El margen de error para Colón se ha reducido al mínimo. Tras el duro traspié sufrido en Mendoza ante Godoy Cruz, el conjunto Sabalero dio vuelta la página y ya se enfoca en su próximo compromiso. Este domingo, desde las 16:30, el Brigadier López será el escenario donde recibirá a Los Andes por la fecha 30 de la Zona A de la Primera Nacional, bajo el arbitraje de Bryan Ferreyra. La obligación es una sola: recuperar terreno de manera urgente.
La urgencia de la tabla y el fantasma del Reducido
La tabla de posiciones es la que expone la delicada realidad del equipo. Colón ha caído a la sexta posición del torneo, un lugar que hoy lo dejaría sin la ventaja de la localía en los playoffs por el segundo ascenso. Por este motivo, antes de sacar cuentas matemáticas para pelear por los puestos de vanguardia, el desafío inmediato de la institución santafesina radica en sumar de a tres para escalar casilleros. Sin embargo, mientras el director técnico Iván Delfino intenta encontrar respuestas tácticas sobre el césped, debe atender otro frente alarmante: el de la disciplina.
Un rompecabezas por suspensiones y la cornisa de las tarjetas
Para el armado de la estructura que enfrentará a Los Andes, el cuerpo técnico ya sabe que no podrá contar con Mauro Peinipil ni con Federico Lértora, quienes deberán cumplir una fecha de sanción por acumulación de tarjetas amarillas.
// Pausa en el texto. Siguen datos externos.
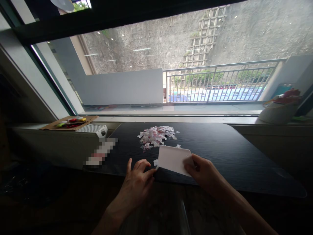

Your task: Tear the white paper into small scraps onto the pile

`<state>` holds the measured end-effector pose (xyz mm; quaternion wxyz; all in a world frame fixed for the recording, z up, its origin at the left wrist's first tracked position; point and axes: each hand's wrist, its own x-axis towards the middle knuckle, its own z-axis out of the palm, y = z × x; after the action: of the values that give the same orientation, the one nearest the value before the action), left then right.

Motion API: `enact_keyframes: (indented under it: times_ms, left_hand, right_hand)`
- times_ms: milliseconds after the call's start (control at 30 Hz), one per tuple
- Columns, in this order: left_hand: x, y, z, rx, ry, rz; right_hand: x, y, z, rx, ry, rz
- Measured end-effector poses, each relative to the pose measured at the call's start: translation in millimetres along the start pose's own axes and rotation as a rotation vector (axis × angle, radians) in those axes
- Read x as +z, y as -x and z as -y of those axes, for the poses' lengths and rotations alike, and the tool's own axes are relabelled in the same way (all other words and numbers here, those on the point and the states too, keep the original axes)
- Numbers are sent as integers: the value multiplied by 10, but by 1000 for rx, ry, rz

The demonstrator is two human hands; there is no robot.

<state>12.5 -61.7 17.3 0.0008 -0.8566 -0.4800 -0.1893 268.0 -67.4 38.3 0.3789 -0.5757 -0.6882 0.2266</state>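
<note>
My right hand (199, 166) grips a white rectangular card (174, 159) with rounded corners by its right end, holding it tilted over the dark table. My left hand (139, 176) is at the table's near edge, its fingers bent and apart, the little finger stretched up. One fingertip is beside the card's lower left corner, where a tiny pale bit shows; whether I touch it is unclear. A small white paper scrap (156, 162) lies just beyond that fingertip. Farther back, a heap of torn paper scraps (156, 136), white and pinkish, rests on the table.
The black wood-grain table (220, 153) has a rounded right end and stands against the window sill. A white box-like device (94, 130) and cardboard (49, 125) with colourful items are at left. A pale container (276, 111) stands at the right sill. A blurred-out patch covers the table's left end.
</note>
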Motion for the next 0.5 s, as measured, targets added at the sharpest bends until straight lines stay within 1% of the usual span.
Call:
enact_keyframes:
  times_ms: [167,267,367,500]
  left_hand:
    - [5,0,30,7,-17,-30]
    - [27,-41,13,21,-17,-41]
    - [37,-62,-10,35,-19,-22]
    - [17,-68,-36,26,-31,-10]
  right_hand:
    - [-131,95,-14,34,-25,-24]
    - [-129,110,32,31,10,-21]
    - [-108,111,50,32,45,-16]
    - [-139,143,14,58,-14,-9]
A estas bajas confirmadas se suma un trío que camina por la cornisa disciplinaria: Agustín Toledo, Facundo Castet e Ignacio Lago llegan al domingo con cuatro amonestaciones. Recibir una nueva tarjeta ante el Milrayitas significará quedarse afuera de la siguiente jornada frente a All Boys, lo que plantea un dilema ético sobre si administrar las cargas o arriesgarlo todo.
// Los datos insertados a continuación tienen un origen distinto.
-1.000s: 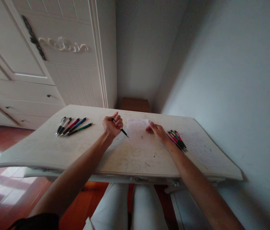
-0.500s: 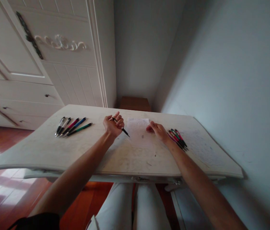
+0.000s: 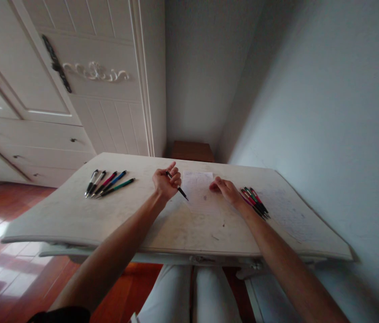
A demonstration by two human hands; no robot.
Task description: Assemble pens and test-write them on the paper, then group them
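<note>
White paint, scuffed and stained, and that's the desk (image 3: 176, 231) running right across the scene. Out over the middle of it goes the left hand (image 3: 166, 183), palm turned up, fingers curled firmly round a black pen (image 3: 182, 193). The pen slants down to the right, its tip by the left edge of a sheet (image 3: 198, 190); whether tip and paper touch, I can't tell. And here on the other side is the right hand (image 3: 225, 190), at the sheet's right edge, fingers bent and thumb close against them. Anything pinched in there? Can't tell from this angle.

Over on the left, five pens (image 3: 106, 182) lie fanned out: two whitish, then pink, blue and green, their tips drawn together at the near end. Just beyond the right wrist, a tighter bunch (image 3: 258, 199) with red and green barrels, dark ends towards the person. Next to that bunch, further right, a second sheet (image 3: 290, 215) covered in faint marks. Behind it all, a pale cabinet (image 3: 111, 116) at left, a brown box (image 3: 192, 151) past the far edge, and a bluish wall (image 3: 327, 112) at right.
</note>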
Una enfermería que vacía el banco de suplentes
El principal inconveniente para Delfino es que las variantes escasean debido a las lesiones que arrastran piezas clave como Pier Barrios, Facundo Castet e Ignacio Lago. Esta combinación entre futbolistas en la enfermería y suspendidos obliga al entrenador a reconstruir, una vez más, un once inicial que viene sufriendo modificaciones sistemáticas fin de semana tras fin de semana.
En este contexto adverso, Colón sabe que no hay espacio para especulaciones ni cálculos a largo plazo. Dejar puntos en el camino ante su gente este domingo tendría un costo demasiado elevado para las aspiraciones del club. Dejado atrás el partido en Mendoza, el verdadero examen está en el Brigadier López ante Los Andes, donde ganar será el único camino para empezar a ordenar el panorama de cara al Reducido.